The challenge of physics has always been to see patterns in the flood of information all around us. While the amount of data generated in modern experiments climbs higher and higher, computers allow us to manipulate these data much faster and more creatively, so that we can see patterns that would otherwise be hopelessly lost.
     The hydrogen atom is one of the simplest possible physical systems, yet when it is stretched out and perturbed by microwaves it exhibits highly complex behavior resembling chaos. But the hydrogen atom lives in the realm of quantum mechanics, while chaos is typically defined in terms that don’t apply to such systems.
     Research sponsored by Ennex Technology developed four generations of computer graphical simulations to discover behavior of the hydrogen atom at the interface between quantum and classical mechanics, thus helping to explain the meaning of chaos in quantum mechanics.

See the resources related to this research.

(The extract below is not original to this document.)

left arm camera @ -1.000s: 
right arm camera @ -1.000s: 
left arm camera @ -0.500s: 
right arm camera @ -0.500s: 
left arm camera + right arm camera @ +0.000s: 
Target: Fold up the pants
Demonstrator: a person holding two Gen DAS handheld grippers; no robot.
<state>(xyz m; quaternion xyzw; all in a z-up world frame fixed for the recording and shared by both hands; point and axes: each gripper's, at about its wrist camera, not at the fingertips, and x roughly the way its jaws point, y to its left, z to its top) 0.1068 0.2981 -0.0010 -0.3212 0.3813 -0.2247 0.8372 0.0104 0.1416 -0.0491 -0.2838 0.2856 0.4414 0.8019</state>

Marshall Burns Computer Sales ad for IBM Personal Computer, Los Angeles Times, 1982Birth of the PC clone
1982..83, Marshall Burns Computer Sales, Pasadena, CA
later Ennex Technology Marketing, Inc., Austin, TX

Marshall Burns Computer Sales of Pasadena, CA,* was first to market in May 1982 with a generic brand personal computer built around the proprietary technology of the revolutionary IBM Personal Computer. Components were sourced from IBM and its vendors or equivalents and custom assembled into complete systems for customers. Prices were kept low by direct marketing without a storefront, by low inventories, and by requiring payment COD. All units underwent 24-hour quality testing before being shipped, resulting in zero returns. (* Later Ennex Technology Marketing, Inc., Austin, TX.)

Read the story.


Instant-Replay Photography
1975, Ennex Corp., Toronto, Canada
dba Channel One Productions

Inspired by the launch of the revolutionary Polaroid SX-70, the first camera with film that “developed itself,” Channel One Productions operated amusement park concessions using a video feedback system to allow customers to compose their pictures before they were snapped.